WORK INSTRUCTIONS: Every record below needs to be written out exactly, apart from the pictures.
THE DATA below:
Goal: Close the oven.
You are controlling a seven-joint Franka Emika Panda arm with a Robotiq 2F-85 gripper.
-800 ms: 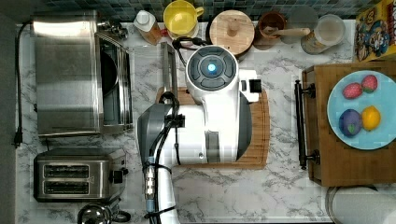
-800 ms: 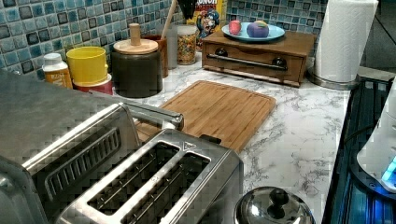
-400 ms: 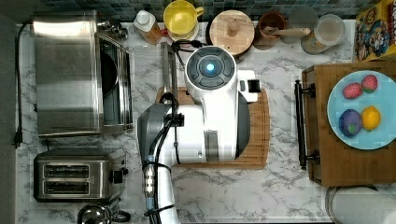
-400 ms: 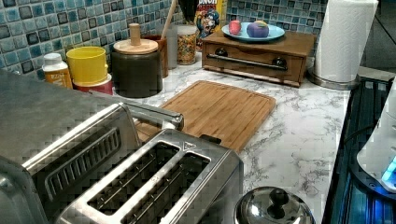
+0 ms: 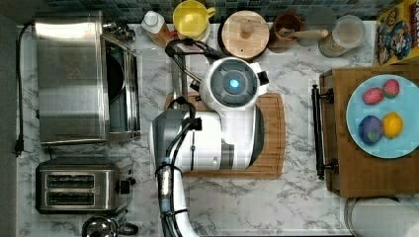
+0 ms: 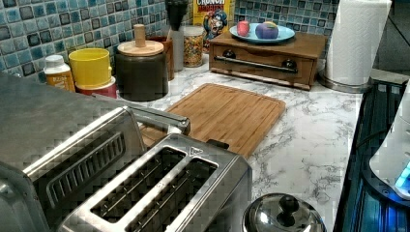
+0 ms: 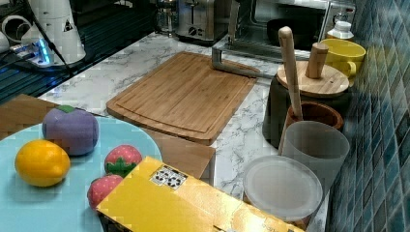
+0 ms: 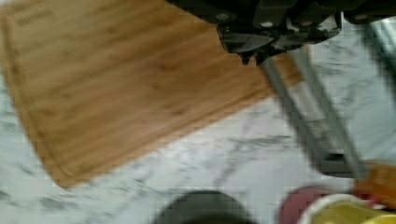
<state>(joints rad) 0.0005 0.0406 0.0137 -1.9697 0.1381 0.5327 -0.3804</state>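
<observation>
A white marble tabletop point(image 5: 276, 202) veined in grey is seen, backed by a wall of small blue-green mosaic tiles point(image 6: 29, 34). A bamboo cutting board point(image 6: 227, 113) is laid flat on the tabletop beneath the jaws. Beyond the board from the jaws, a wooden drawer box point(image 6: 268, 58) is set against the tiled wall. The scene is lit evenly and brightly.

Over at the top view's left sits the oven point(image 5: 74, 79), its door point(image 5: 163, 74) dropped flat toward the cutting board point(image 5: 274, 148) in the middle. Below the oven in the top view there's the toaster point(image 5: 81, 190). Along the back wall, a bottle point(image 5: 154, 22), cup point(image 5: 192, 19) and lidded jar point(image 5: 245, 33) line up. At the top view's right, a plate point(image 5: 380, 148) rests on a wooden box point(image 5: 365, 177).
</observation>
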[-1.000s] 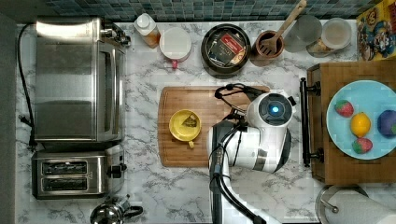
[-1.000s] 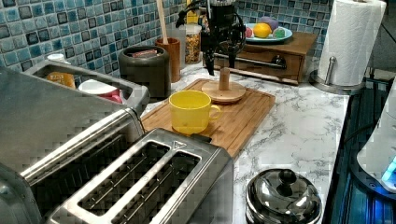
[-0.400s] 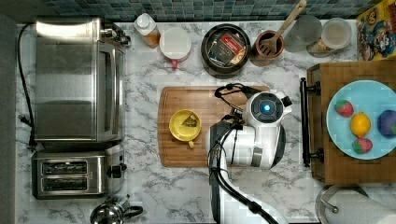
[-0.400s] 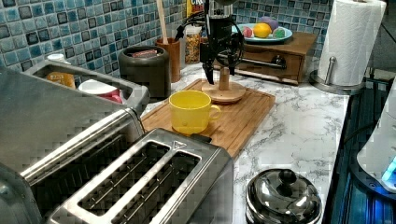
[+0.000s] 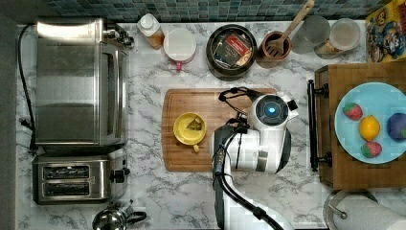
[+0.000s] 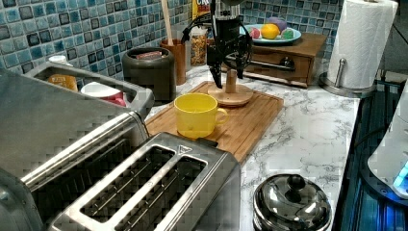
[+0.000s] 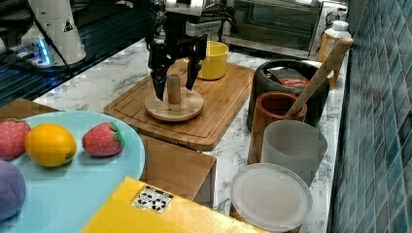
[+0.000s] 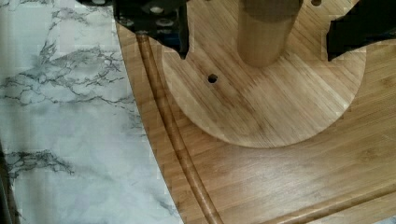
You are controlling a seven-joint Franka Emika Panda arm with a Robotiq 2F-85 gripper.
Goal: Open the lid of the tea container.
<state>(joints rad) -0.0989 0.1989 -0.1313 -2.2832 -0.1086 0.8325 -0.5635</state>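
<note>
Within the last second the claw (image 7: pixel 173 90) had widened its fingers and stood open astride the knob, gripping nothing. The lid (image 7: pixel 187 110) lay flat on the wooden board (image 5: pixel 186 98), well apart from the tea container (image 6: pixel 149 77) (uncovered, packets showing), so the job looked done. The marble worktop (image 5: pixel 158 191) was crowded.

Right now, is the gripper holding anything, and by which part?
Nothing held. The gripper is open, jaws either side of the upright knob on the lid without touching it. The lid lies flat on the board, off the tea container.
</note>
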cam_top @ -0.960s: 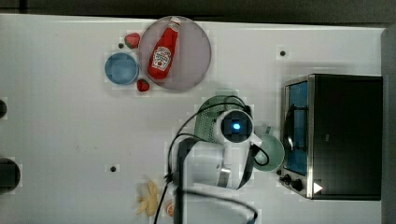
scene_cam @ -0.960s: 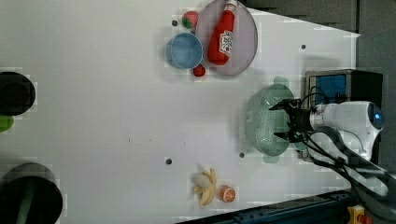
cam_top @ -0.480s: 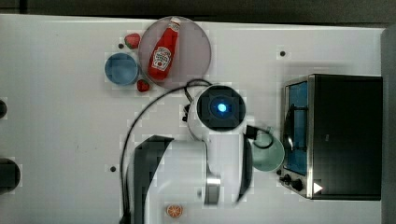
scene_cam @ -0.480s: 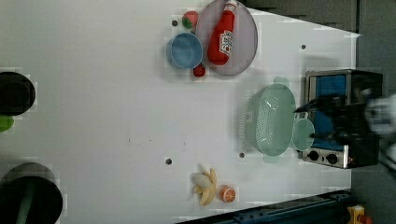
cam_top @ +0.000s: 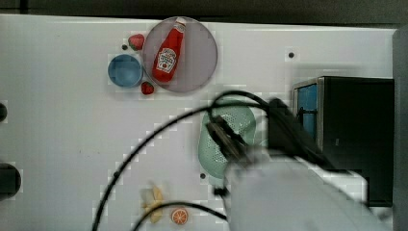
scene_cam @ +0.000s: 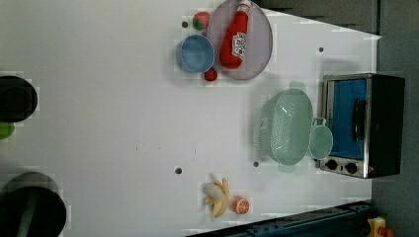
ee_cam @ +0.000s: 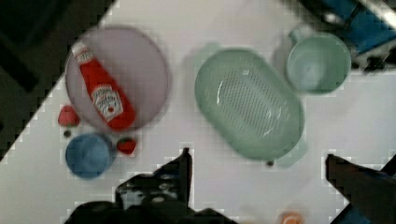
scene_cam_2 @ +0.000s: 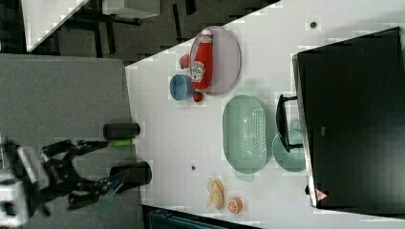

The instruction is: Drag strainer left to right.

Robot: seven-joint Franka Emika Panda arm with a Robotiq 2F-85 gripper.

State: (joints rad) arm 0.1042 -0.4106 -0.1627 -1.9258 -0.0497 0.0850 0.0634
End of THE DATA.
RESPONSE AREA:
Goal: Close the oven.
You are controlling a seven-joint Franka Emika Panda arm with a Robotiq 2F-85 gripper.
-800 ms: 
-800 ms: 
-400 ms: 
-400 ms: 
+0 ms: 
+0 ms: 
+0 ms: 
+0 ms: 
<state>(joints rad) 0.0005 0.0406 0.0137 -1.9697 0.1381 0.5327 -0.3804</state>
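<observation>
A white marble tabletop point(image 5: 276, 202) veined in grey is seen, backed by a wall of small blue-green mosaic tiles point(image 6: 29, 34). A bamboo cutting board point(image 6: 227, 113) is laid flat on the tabletop beneath the jaws. Beyond the board from the jaws, a wooden drawer box point(image 6: 268, 58) is set against the tiled wall. The scene is lit evenly and brightly.

Over at the top view's left sits the oven point(image 5: 74, 79), its door point(image 5: 163, 74) dropped flat toward the cutting board point(image 5: 274, 148) in the middle. Below the oven in the top view there's the toaster point(image 5: 81, 190). Along the back wall, a bottle point(image 5: 154, 22), cup point(image 5: 192, 19) and lidded jar point(image 5: 245, 33) line up. At the top view's right, a plate point(image 5: 380, 148) rests on a wooden box point(image 5: 365, 177).
</observation>
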[-1.000s] 
[-1.000s] 
[-0.400s] 
[-0.400s] 
[+0.000s] 
[+0.000s] 
[+0.000s] 
[+0.000s] 
You are controlling a seven-joint Franka Emika Panda arm with a Robotiq 2F-85 gripper.
Goal: Open the lid of the tea container.
<state>(joints rad) -0.0989 0.1989 -0.1313 -2.2832 -0.1086 0.8325 -0.5635</state>
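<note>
Within the last second the claw (image 7: pixel 173 90) had widened its fingers and stood open astride the knob, gripping nothing. The lid (image 7: pixel 187 110) lay flat on the wooden board (image 5: pixel 186 98), well apart from the tea container (image 6: pixel 149 77) (uncovered, packets showing), so the job looked done. The marble worktop (image 5: pixel 158 191) was crowded.

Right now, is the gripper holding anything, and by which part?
Nothing held. The gripper is open, jaws either side of the upright knob on the lid without touching it. The lid lies flat on the board, off the tea container.
</note>
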cam_top @ -0.960s: 
scene_cam @ -0.960s: 
cam_top @ -0.480s: 
scene_cam @ -0.480s: 
cam_top @ +0.000s: 
scene_cam @ +0.000s: 
ee_cam @ +0.000s: 
scene_cam_2 @ +0.000s: 

The instruction is: Drag strainer left to right.

Robot: seven-joint Franka Emika Panda arm with a Robotiq 2F-85 gripper.

State: (joints rad) arm 0.1042 -0.4106 -0.1627 -1.9258 -0.0497 0.0850 0.0634

Nothing else is needed to finish the exercise.